The commitment of IHU RespirERA: Pooling the best expertise and technologies to advance research and improve patients' lives.

Expected Progress and Impact

The advances resulting from the ‘Innovative Biomarkers: Tissue, Liquid and AI’ project will have major, tangible impacts for patients and the medical community:

  • Less invasive diagnosis: The wider adoption of liquid biopsy (a simple blood test) will offer a much less invasive and easier-to-repeat alternative to traditional tissue biopsies. This will enable earlier diagnosis and better monitoring of disease progression and treatment effectiveness.
  • More personalised and responsive respiratory medicine: Integrating innovative biomarker data with the analytical power of AI will enable better patient stratification.
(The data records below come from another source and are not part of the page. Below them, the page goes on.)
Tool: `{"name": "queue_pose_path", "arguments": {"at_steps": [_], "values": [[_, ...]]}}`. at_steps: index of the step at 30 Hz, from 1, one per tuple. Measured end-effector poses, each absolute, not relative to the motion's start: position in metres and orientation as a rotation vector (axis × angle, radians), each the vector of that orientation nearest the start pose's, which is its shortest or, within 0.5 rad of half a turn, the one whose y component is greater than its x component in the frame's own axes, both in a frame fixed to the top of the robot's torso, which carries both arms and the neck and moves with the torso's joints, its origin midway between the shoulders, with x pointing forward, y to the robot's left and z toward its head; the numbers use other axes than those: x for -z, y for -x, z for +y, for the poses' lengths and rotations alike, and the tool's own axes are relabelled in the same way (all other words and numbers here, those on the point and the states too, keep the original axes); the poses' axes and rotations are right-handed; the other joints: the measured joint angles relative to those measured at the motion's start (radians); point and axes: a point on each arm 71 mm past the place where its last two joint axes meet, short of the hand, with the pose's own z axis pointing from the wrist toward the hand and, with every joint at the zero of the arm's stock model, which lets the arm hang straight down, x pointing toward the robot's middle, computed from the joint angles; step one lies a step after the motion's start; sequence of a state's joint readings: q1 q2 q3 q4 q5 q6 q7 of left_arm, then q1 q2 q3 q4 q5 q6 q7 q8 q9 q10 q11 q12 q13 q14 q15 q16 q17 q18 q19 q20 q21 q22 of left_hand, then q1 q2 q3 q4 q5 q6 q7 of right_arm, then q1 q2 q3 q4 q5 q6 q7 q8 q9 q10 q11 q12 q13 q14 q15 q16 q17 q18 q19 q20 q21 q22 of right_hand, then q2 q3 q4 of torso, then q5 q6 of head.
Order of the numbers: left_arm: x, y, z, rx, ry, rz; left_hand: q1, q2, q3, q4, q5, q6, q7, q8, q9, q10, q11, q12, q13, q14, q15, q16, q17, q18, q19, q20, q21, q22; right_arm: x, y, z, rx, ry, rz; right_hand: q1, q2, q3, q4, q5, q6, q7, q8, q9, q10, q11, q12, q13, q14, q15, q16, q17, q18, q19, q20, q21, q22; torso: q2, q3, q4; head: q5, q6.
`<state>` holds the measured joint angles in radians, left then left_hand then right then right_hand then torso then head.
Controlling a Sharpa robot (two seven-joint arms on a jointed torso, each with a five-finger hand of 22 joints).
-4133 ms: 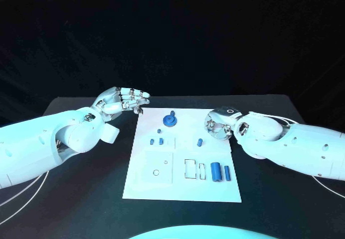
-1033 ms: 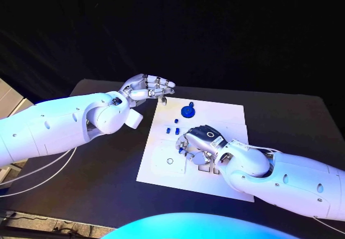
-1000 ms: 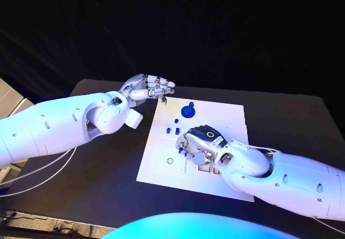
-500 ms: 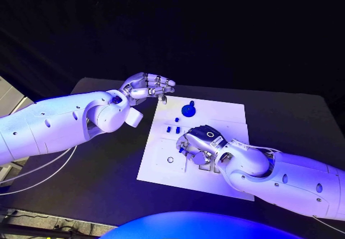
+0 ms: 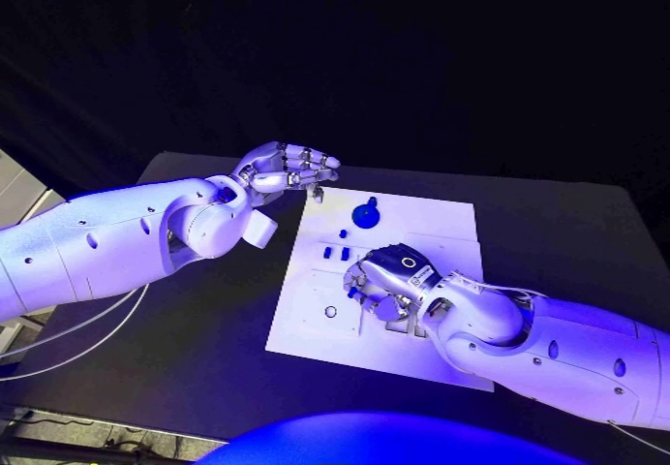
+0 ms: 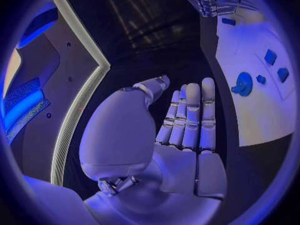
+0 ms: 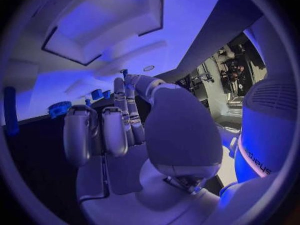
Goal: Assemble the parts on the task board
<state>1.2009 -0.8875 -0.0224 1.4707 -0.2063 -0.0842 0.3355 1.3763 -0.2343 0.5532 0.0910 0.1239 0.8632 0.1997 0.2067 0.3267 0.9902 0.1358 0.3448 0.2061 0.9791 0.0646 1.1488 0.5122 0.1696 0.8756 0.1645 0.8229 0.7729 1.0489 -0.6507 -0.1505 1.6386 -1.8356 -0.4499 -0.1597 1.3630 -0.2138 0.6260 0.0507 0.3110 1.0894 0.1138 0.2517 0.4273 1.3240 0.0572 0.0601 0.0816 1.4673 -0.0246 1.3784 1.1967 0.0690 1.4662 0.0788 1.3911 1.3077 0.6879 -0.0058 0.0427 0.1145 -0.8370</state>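
- Hovering low over the middle of the task board (image 5: 441,225), the right hand (image 5: 391,283) has its fingers curled downward onto the plate; whether anything is pinched beneath them cannot be told from the head view. The right wrist view shows some fingers (image 7: 81,135) bent and others straight, with nothing plainly between them.
- The left hand (image 5: 287,172) hangs above the board's far left corner, fingers loosely bent and apart, holding nothing; in the left wrist view its fingers (image 6: 187,115) lie straight side by side over the dark worktop (image 5: 167,320).
- Beyond the right hand, a round blue part (image 5: 366,214) sits near the board's far edge, with small blue pieces (image 5: 335,252) between it and the hand.
- A ring-shaped mark (image 5: 331,312) lies on the board's left side, just beside the right hand.
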Motion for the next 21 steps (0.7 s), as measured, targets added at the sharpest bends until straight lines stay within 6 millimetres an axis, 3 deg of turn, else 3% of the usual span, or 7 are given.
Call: {"name": "queue_pose_path", "arguments": {"at_steps": [21], "values": [[0.1753,-0.4937,0.2321,1.584,0.878,1.594,0.000,0.000,0.000,0.000,0.000,0.000,0.000,0.000,0.000,0.000,0.000,0.000,0.000,0.000,0.000,0.000,0.000,0.000,0.000,0.000,0.000,0.000,0.2564,-0.3885,-0.0691,-0.811,0.549,1.548,0.002,0.002,0.000,0.000,-0.001,0.002,0.002,-0.002,0.001,0.000,0.000,-0.002,-0.001,-0.002,-0.002,0.000,0.002,0.000,0.000,0.000,0.000,0.000,0.000,-0.0008,-0.0002,0.001,0.001]]}}
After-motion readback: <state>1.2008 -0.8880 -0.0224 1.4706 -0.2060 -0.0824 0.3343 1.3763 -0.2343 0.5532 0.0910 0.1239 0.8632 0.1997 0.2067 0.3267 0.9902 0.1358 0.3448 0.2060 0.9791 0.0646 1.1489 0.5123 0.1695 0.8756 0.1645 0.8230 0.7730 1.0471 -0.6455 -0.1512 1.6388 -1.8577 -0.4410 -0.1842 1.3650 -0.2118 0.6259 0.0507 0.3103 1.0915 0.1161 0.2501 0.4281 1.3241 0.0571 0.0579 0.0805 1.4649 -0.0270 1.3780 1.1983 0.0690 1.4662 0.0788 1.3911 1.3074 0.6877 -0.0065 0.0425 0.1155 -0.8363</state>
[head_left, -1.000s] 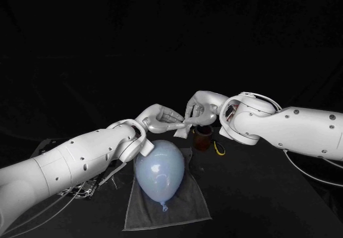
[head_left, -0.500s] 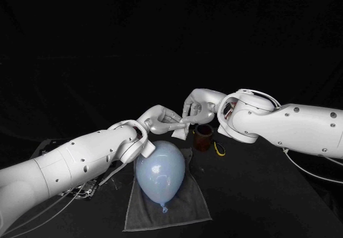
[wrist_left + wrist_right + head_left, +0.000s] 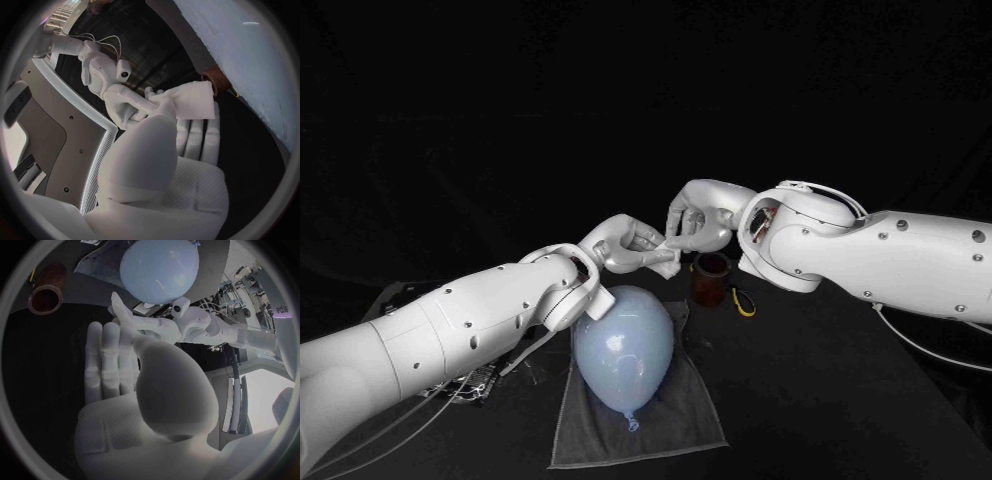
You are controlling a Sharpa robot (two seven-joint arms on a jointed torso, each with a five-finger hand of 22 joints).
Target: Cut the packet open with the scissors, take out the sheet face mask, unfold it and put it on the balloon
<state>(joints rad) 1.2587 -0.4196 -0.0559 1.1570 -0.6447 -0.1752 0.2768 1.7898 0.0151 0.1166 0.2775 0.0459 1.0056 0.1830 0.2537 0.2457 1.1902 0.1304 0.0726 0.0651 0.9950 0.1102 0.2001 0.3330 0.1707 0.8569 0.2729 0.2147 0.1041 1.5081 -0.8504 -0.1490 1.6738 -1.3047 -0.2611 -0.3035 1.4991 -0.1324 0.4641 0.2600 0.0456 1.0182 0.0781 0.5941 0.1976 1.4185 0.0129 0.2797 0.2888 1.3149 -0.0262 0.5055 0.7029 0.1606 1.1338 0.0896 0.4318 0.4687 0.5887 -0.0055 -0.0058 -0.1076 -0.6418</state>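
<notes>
Folded white face mask (image 3: 666, 265) is held in the air between both hands, above the top end of the balloon (image 3: 623, 340). Left hand (image 3: 629, 245) grips it from below, fingers closed on the sheet. Right hand (image 3: 697, 222) pinches its upper edge. Balloon lies on a grey towel (image 3: 668, 420) on the surface (image 3: 848, 400). Brown cup (image 3: 711, 285) stands just behind the towel.

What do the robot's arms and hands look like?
The left arm and right arm are rounded white shells with small dark screw dots. The left hand and right hand are silver and many-fingered. Thin pale cables hang beneath the arms.
</notes>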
In practical terms, this means that we will be able to more accurately identify the subgroups of patients who will respond best to a given treatment, or those who are at higher risk of complications. Medical decisions will thus be optimised, leading to truly personalised medicine that can adapt quickly to the progression of each patient's disease.
  • The discovery of new therapeutic targets: By better understanding the molecular mechanisms of respiratory diseases, this project will pave the way for the discovery of new targets (new weak points in diseased cells against which to develop drugs) and a much more detailed and comprehensive interpretation of biological data.
  • More accurate and rapid diagnoses thanks to AI: The application of AI to the analysis of histology images (tissue slides viewed under a microscope) and radiology images (scans, MRIs) should significantly improve the accuracy, speed and reliability of diagnoses of lung cancer, as well as other complex conditions such as interstitial lung diseases (a group of rare diseases that affect the lung's supporting tissue).

The promise of IHU RespirERA: We are moving toward an era where respiratory diseases are detected earlier and treated more effectively, significantly improving patient quality of life and prognosis.